* **Directions**:
Lines, not repeats, are what count: give the number of lines below that hold "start", and nothing more.

** Opening Collected material block **

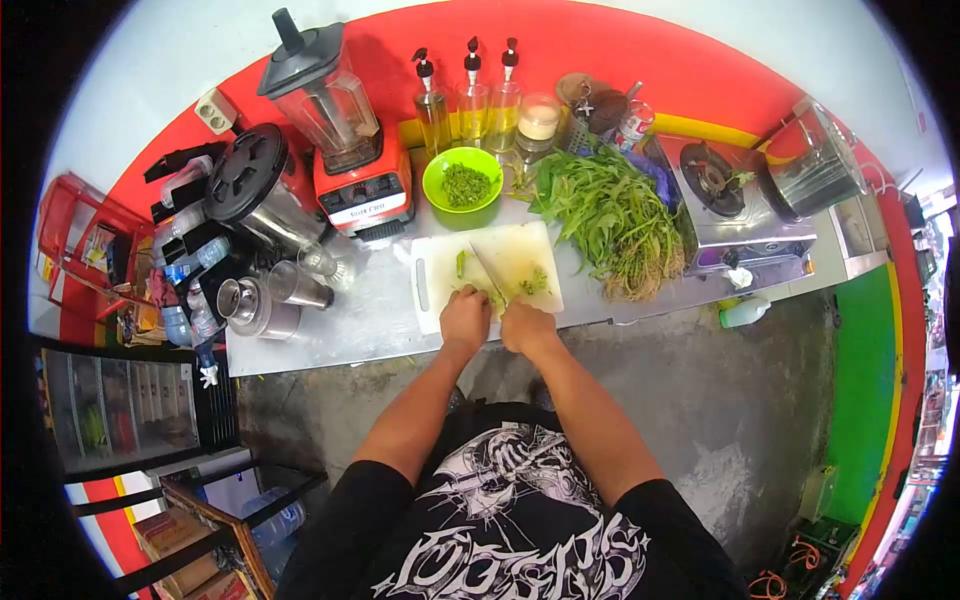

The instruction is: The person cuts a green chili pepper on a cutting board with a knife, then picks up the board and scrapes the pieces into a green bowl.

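Note:
A white cutting board (540,245) lies near the front edge of the metal counter. In my right hand (527,327) is a kitchen knife (488,268), its blade slanting away to the left across the board. My left hand (466,318) is curled on the board's front edge beside the blade, fingers pressed on green stems (495,299) that it partly hides. Chopped green pieces (534,281) lie right of the knife, and a short green piece (461,264) is left of it. Behind the board, a lime-green bowl (462,214) holds chopped greens (466,185).
A big bunch of leafy greens (610,205) with roots lies right of the board, beside a gas stove (740,225). At left stand a red blender (365,190), metal cups (262,310) and a lidded steel container (255,190). Pump bottles (472,110) line the back wall.

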### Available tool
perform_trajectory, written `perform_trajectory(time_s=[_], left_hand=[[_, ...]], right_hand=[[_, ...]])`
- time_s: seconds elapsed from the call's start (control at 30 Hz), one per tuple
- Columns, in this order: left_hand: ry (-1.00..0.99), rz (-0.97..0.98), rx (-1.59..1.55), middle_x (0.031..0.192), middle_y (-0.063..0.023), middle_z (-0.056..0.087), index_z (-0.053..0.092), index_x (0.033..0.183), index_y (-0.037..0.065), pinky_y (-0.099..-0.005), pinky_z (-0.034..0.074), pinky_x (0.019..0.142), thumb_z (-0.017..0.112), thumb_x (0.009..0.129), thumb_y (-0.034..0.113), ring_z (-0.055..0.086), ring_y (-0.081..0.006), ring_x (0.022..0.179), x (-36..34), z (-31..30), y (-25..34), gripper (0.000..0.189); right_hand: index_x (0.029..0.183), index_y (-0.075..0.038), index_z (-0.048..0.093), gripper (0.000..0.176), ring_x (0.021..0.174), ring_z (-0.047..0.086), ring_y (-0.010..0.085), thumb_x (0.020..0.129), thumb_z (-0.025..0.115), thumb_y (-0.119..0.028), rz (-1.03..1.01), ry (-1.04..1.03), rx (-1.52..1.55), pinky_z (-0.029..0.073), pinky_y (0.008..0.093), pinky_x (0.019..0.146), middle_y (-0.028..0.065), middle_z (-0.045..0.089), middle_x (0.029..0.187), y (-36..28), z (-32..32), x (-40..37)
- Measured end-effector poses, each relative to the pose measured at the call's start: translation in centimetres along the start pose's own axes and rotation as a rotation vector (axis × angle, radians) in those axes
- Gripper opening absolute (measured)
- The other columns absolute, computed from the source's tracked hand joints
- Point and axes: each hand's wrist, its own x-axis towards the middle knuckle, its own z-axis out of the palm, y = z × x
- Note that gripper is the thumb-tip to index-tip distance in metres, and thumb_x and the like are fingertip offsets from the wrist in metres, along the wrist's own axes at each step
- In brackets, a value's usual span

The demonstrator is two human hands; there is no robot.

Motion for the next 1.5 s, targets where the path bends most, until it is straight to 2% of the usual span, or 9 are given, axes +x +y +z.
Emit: perform_trajectory(time_s=[0.17, 0.27, 0.33, 0.67, 0.87, 0.93, 1.17, 1.37, 1.5], left_hand=[[-0.042, -0.071, -0.004, 0.101, -0.0081, 0.066, 0.071, 0.094, 0.010, -0.0452, 0.051, 0.086, 0.072, 0.085, 0.019, 0.061, -0.0320, 0.100, 0.3, 0.5, 0.2, 0.013], [0.057, -0.101, 0.067, 0.103, -0.0068, 0.066, 0.072, 0.098, 0.013, -0.0450, 0.045, 0.089, 0.073, 0.084, 0.016, 0.059, -0.0303, 0.104, 0.1, 0.6, 0.7, 0.014], [0.103, 0.021, 0.015, 0.104, -0.0056, 0.066, 0.074, 0.100, 0.013, -0.0441, 0.042, 0.090, 0.073, 0.083, 0.015, 0.058, -0.0284, 0.105, -0.1, 1.1, 0.2, 0.017], [0.137, 0.140, -0.075, 0.099, -0.0043, 0.067, 0.075, 0.094, 0.009, -0.0432, 0.043, 0.085, 0.074, 0.082, 0.014, 0.059, -0.0275, 0.099, 0.3, 1.9, -0.3, 0.013], [0.127, 0.143, -0.098, 0.091, -0.0073, 0.068, 0.074, 0.091, 0.010, -0.0432, 0.045, 0.081, 0.073, 0.083, 0.011, 0.061, -0.0299, 0.094, 1.0, 1.9, -0.7, 0.009], [0.116, 0.118, -0.142, 0.092, -0.0122, 0.069, 0.075, 0.091, 0.004, -0.0456, 0.047, 0.078, 0.074, 0.078, 0.007, 0.061, -0.0351, 0.090, 0.9, 1.6, -0.4, 0.013], [0.268, 0.165, -0.174, 0.093, -0.0141, 0.069, 0.075, 0.089, 0.002, -0.0436, 0.050, 0.087, 0.070, 0.078, 0.003, 0.061, -0.0357, 0.093, -0.2, 2.2, -0.1, 0.013], [0.244, 0.112, -0.195, 0.094, -0.0142, 0.069, 0.076, 0.088, 0.004, -0.0437, 0.051, 0.087, 0.068, 0.079, 0.004, 0.061, -0.0354, 0.094, 0.0, 2.3, -0.7, 0.012], [0.131, -0.063, -0.146, 0.095, -0.0164, 0.071, 0.078, 0.088, 0.007, -0.0445, 0.052, 0.087, 0.069, 0.079, 0.005, 0.063, -0.0373, 0.096, 0.8, 1.9, -0.1, 0.013]], right_hand=[[0.127, 0.005, 0.051, 0.042, 0.113, 0.066, 0.0423, 0.096, 0.055, -0.024, 0.022, -0.011, 0.036, 0.051, 0.0496, 0.096, 0.0277, 0.068, 0.119, 0.8, 1.2, -1.2], [0.126, 0.006, 0.053, 0.039, 0.112, 0.068, 0.0390, 0.095, 0.051, -0.018, 0.034, 0.017, 0.028, 0.053, 0.0480, 0.094, 0.0241, 0.068, 0.121, 1.0, 1.4, -1.7], [0.126, 0.006, 0.051, 0.042, 0.112, 0.067, 0.0411, 0.096, 0.052, -0.022, 0.033, -0.001, 0.052, 0.051, 0.0502, 0.096, 0.0269, 0.067, 0.121, 1.1, 0.8, -1.5], [0.124, 0.005, 0.054, 0.038, 0.112, 0.068, 0.0392, 0.096, 0.052, -0.020, 0.064, 0.004, 0.037, 0.052, 0.0487, 0.095, 0.0258, 0.069, 0.118, 1.3, -0.1, -1.9], [0.128, 0.006, 0.048, 0.043, 0.110, 0.067, 0.0442, 0.098, 0.050, -0.025, 0.052, 0.001, 0.085, 0.050, 0.0536, 0.096, 0.0294, 0.067, 0.118, 1.6, 1.0, -1.3], [0.127, 0.006, 0.048, 0.042, 0.110, 0.067, 0.0447, 0.097, 0.050, -0.023, 0.047, 0.018, 0.095, 0.050, 0.0536, 0.096, 0.0301, 0.067, 0.117, 1.5, 1.5, -1.4], [0.130, 0.005, 0.044, 0.042, 0.108, 0.067, 0.0449, 0.098, 0.048, -0.022, 0.037, 0.098, 0.157, 0.052, 0.0535, 0.093, 0.0297, 0.068, 0.115, 1.7, 5.2, -0.5], [0.133, 0.005, 0.041, 0.044, 0.112, 0.066, 0.0425, 0.098, 0.049, -0.020, 0.018, -0.005, 0.032, 0.052, 0.0519, 0.095, 0.0299, 0.066, 0.119, 0.8, 2.8, -1.6], [0.134, 0.005, 0.041, 0.046, 0.114, 0.066, 0.0417, 0.096, 0.054, -0.018, 0.083, -0.002, 0.023, 0.052, 0.0503, 0.097, 0.0281, 0.067, 0.121, 0.3, 3.9, -2.5]])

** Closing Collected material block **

* **Result**:
2